- [Items listed in a dataset]:
┄┄┄┄┄┄┄┄┄┄┄┄┄┄┄┄┄┄┄┄

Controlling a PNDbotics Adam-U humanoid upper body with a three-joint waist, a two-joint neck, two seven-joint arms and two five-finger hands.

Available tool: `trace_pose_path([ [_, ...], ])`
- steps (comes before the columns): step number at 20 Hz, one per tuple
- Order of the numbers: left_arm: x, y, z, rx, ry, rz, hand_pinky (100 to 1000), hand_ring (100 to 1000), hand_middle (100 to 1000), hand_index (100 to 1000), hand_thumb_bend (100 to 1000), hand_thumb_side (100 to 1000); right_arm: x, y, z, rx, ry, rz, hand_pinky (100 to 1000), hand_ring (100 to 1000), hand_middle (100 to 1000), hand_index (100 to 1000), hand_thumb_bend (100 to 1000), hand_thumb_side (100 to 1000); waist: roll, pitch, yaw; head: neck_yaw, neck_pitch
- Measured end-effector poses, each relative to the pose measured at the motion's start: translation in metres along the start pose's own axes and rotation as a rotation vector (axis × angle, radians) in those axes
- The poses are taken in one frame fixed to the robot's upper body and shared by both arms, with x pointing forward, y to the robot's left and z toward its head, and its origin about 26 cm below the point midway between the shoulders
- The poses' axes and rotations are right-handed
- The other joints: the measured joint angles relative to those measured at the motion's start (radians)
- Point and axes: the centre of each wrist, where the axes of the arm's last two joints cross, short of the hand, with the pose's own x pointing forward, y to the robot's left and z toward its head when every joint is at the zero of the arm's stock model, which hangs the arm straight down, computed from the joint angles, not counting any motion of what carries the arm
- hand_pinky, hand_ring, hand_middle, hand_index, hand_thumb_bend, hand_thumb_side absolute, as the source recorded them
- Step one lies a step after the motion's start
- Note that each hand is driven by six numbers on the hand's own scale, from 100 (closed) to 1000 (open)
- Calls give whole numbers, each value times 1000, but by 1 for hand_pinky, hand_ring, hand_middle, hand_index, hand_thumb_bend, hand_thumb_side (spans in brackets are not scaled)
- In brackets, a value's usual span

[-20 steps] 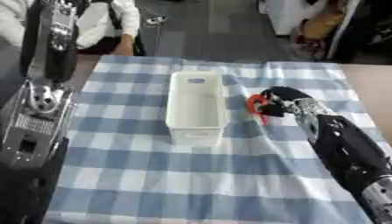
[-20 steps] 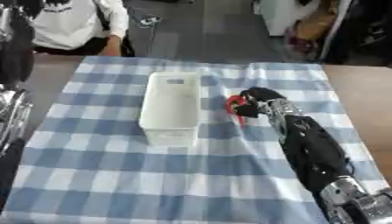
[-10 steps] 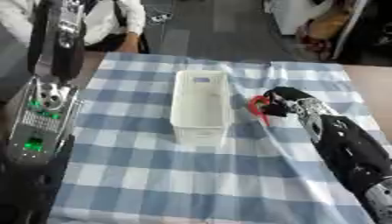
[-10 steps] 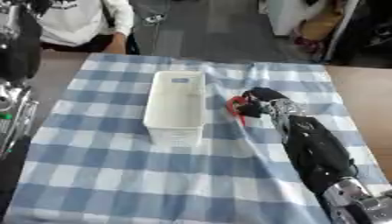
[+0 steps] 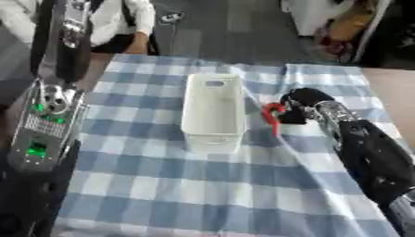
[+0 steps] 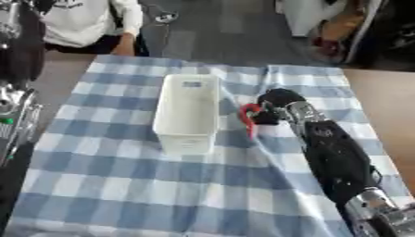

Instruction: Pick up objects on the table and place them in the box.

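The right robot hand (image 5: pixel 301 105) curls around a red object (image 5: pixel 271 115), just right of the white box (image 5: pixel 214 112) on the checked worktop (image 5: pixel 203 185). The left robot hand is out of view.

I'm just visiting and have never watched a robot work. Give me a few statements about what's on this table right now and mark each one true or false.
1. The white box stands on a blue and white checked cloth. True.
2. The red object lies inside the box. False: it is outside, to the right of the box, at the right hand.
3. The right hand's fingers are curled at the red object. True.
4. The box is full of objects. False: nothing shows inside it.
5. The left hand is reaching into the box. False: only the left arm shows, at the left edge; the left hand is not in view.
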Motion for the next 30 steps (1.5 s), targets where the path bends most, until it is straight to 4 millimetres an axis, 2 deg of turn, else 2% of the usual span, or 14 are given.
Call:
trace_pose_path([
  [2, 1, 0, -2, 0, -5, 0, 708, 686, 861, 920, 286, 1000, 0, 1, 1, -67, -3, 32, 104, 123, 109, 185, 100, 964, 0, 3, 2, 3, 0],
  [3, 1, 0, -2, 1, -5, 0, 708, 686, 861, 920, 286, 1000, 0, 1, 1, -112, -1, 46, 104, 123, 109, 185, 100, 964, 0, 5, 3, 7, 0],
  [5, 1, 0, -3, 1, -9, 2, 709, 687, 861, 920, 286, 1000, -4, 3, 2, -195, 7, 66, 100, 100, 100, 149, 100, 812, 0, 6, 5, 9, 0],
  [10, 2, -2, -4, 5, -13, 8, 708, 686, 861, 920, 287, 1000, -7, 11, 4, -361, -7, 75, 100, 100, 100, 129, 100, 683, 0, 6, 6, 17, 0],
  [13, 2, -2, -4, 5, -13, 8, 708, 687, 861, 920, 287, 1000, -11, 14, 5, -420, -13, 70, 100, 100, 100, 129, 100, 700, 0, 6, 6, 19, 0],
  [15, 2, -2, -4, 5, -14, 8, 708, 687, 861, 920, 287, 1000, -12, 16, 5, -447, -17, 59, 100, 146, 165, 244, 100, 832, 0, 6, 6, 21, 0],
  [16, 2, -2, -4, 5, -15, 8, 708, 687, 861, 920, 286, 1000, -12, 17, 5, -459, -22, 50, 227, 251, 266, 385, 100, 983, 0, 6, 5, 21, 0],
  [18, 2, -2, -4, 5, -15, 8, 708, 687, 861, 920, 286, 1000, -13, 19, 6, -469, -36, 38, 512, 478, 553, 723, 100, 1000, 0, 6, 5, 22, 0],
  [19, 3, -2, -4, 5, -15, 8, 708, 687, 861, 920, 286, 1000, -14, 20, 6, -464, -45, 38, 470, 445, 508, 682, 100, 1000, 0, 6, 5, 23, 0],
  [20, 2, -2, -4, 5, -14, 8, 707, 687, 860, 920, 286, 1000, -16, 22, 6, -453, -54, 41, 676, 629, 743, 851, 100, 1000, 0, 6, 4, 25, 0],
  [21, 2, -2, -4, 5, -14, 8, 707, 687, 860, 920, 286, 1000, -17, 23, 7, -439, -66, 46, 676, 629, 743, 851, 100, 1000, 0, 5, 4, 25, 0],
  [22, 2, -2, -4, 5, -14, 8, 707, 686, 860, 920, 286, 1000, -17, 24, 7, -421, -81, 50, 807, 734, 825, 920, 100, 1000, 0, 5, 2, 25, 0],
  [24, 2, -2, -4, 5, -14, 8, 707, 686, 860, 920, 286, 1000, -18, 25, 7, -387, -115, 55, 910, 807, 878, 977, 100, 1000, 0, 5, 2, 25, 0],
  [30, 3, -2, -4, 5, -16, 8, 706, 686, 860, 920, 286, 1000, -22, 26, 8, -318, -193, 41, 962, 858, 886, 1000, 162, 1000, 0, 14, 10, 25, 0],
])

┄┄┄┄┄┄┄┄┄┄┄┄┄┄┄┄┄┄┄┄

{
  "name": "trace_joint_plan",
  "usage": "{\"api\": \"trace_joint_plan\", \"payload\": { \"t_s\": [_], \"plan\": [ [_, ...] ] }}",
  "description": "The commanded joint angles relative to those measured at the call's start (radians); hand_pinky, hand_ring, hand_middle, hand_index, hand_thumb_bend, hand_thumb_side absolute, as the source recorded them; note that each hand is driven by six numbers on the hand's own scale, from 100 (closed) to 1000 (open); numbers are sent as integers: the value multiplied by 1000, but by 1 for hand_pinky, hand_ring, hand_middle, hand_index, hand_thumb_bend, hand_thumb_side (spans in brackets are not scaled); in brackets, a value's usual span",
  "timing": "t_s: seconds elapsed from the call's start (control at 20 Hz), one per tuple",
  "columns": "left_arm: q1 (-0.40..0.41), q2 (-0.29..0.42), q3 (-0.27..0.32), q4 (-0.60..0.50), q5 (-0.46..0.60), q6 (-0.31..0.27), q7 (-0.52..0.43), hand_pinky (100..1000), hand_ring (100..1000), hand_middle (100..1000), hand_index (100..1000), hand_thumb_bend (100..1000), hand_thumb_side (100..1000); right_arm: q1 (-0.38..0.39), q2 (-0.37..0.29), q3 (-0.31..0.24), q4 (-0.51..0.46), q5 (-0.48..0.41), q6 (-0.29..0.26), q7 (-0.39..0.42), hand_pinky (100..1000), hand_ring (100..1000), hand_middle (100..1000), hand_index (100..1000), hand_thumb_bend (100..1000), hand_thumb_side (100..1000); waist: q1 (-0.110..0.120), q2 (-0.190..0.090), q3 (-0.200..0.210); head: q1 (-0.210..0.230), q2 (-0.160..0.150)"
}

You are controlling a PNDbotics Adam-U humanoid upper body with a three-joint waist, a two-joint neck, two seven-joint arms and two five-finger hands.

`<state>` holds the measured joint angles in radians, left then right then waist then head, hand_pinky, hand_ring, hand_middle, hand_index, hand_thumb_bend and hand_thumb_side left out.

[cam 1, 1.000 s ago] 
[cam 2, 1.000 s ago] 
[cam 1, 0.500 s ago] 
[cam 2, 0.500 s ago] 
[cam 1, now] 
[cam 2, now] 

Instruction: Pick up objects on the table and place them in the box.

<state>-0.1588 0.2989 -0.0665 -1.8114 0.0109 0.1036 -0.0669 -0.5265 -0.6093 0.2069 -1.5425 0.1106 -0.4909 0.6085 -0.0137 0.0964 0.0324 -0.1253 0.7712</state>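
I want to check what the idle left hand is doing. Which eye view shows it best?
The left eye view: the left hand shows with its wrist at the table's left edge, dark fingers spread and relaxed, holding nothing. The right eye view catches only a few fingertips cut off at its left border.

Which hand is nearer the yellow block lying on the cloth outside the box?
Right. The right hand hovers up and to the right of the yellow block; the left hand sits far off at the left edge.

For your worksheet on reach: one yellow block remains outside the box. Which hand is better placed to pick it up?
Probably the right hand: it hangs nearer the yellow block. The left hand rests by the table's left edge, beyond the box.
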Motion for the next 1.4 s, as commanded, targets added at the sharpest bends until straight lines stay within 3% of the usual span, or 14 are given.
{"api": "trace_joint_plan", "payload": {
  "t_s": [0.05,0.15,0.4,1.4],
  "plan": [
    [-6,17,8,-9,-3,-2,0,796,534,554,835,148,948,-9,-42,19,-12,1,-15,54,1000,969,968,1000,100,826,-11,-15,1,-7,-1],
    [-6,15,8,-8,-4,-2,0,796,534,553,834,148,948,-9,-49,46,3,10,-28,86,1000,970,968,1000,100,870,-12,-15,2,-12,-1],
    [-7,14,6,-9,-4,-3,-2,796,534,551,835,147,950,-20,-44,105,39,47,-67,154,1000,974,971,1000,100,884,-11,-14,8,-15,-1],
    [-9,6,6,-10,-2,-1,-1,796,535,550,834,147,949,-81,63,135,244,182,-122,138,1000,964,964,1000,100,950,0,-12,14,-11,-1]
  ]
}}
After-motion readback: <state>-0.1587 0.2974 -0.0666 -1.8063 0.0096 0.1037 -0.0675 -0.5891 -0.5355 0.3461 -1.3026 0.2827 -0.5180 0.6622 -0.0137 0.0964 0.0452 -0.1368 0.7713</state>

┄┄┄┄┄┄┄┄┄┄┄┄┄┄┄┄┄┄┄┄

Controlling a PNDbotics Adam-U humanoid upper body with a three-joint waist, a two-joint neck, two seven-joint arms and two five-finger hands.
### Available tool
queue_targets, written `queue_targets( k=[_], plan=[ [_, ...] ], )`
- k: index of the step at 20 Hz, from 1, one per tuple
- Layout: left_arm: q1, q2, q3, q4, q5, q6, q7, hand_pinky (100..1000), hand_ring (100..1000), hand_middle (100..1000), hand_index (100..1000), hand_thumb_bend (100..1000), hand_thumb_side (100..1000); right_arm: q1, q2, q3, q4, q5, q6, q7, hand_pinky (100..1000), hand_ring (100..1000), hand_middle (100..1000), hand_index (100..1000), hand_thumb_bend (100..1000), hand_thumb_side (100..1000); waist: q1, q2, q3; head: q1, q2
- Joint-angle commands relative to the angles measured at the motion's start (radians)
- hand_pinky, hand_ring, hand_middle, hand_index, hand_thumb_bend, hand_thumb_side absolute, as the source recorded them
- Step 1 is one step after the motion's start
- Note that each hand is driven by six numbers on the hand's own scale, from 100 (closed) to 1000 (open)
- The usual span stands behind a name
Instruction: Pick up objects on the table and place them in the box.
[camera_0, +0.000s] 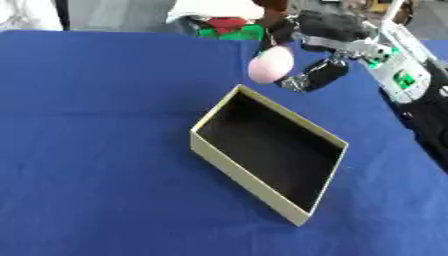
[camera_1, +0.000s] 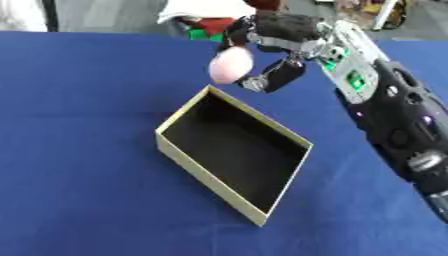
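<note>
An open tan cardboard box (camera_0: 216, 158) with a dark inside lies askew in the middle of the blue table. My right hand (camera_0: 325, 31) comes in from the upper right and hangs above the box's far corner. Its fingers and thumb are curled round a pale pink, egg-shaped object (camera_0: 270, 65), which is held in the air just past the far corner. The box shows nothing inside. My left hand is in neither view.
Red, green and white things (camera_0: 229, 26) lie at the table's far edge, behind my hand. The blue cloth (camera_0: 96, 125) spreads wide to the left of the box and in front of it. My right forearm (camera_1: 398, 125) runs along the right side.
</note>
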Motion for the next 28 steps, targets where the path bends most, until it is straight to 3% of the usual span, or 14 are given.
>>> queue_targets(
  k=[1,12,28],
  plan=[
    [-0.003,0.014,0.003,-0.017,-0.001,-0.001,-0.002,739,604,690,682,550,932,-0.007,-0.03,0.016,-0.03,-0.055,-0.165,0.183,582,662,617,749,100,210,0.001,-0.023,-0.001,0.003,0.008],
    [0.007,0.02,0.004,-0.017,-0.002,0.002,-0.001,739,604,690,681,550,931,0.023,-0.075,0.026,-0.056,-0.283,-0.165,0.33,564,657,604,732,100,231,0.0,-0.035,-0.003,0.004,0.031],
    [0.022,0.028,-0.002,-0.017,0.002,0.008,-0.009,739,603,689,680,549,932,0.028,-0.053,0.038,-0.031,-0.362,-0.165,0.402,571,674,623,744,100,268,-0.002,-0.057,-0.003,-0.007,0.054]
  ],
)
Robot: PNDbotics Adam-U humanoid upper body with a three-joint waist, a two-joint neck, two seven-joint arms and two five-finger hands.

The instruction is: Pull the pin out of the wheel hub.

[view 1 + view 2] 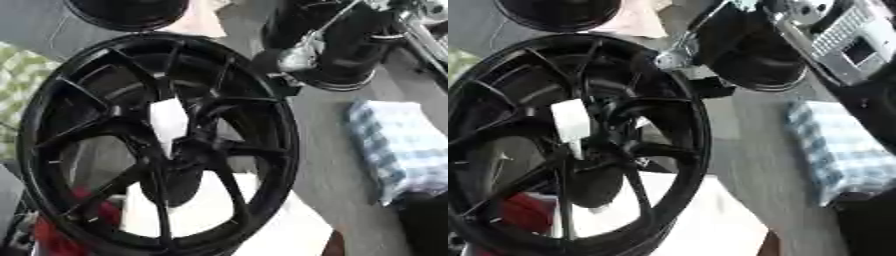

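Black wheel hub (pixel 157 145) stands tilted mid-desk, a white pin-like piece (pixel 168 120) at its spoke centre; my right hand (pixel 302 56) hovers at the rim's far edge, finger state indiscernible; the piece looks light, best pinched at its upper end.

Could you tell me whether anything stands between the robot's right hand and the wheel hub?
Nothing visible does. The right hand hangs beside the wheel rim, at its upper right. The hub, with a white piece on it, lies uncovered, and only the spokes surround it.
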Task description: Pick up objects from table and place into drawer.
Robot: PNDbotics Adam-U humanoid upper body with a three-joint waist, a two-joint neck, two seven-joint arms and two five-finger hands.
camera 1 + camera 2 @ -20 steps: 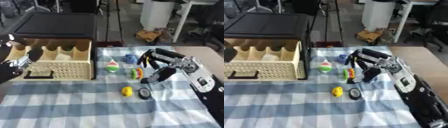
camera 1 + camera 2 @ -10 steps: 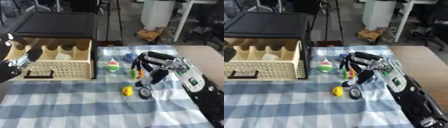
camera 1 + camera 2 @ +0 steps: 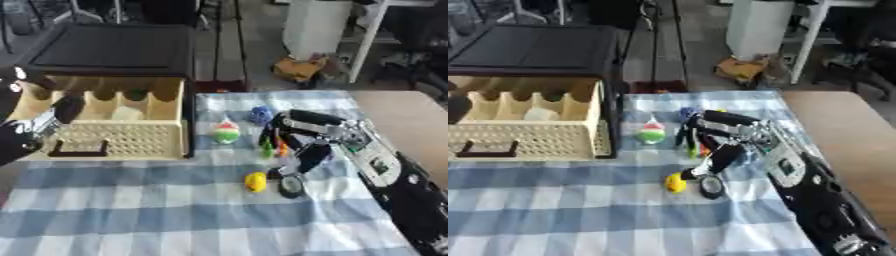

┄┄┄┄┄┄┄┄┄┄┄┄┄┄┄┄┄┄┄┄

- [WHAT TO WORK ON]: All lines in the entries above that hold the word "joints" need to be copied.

- [EXERCISE RESPONSE]:
- The other joints: the measured joint angles relative to those measured at the motion's start (radians)
- Point and axes: the centre of each wrist, where the axes of the arm's last two joints cross, short of the hand, with the pose's own x pointing forward, y to the robot's left and z toward its head when every joint is at the zero of the arm's stock model, which hangs the arm straight down, computed from the joint angles, not counting any motion of what carries the arm

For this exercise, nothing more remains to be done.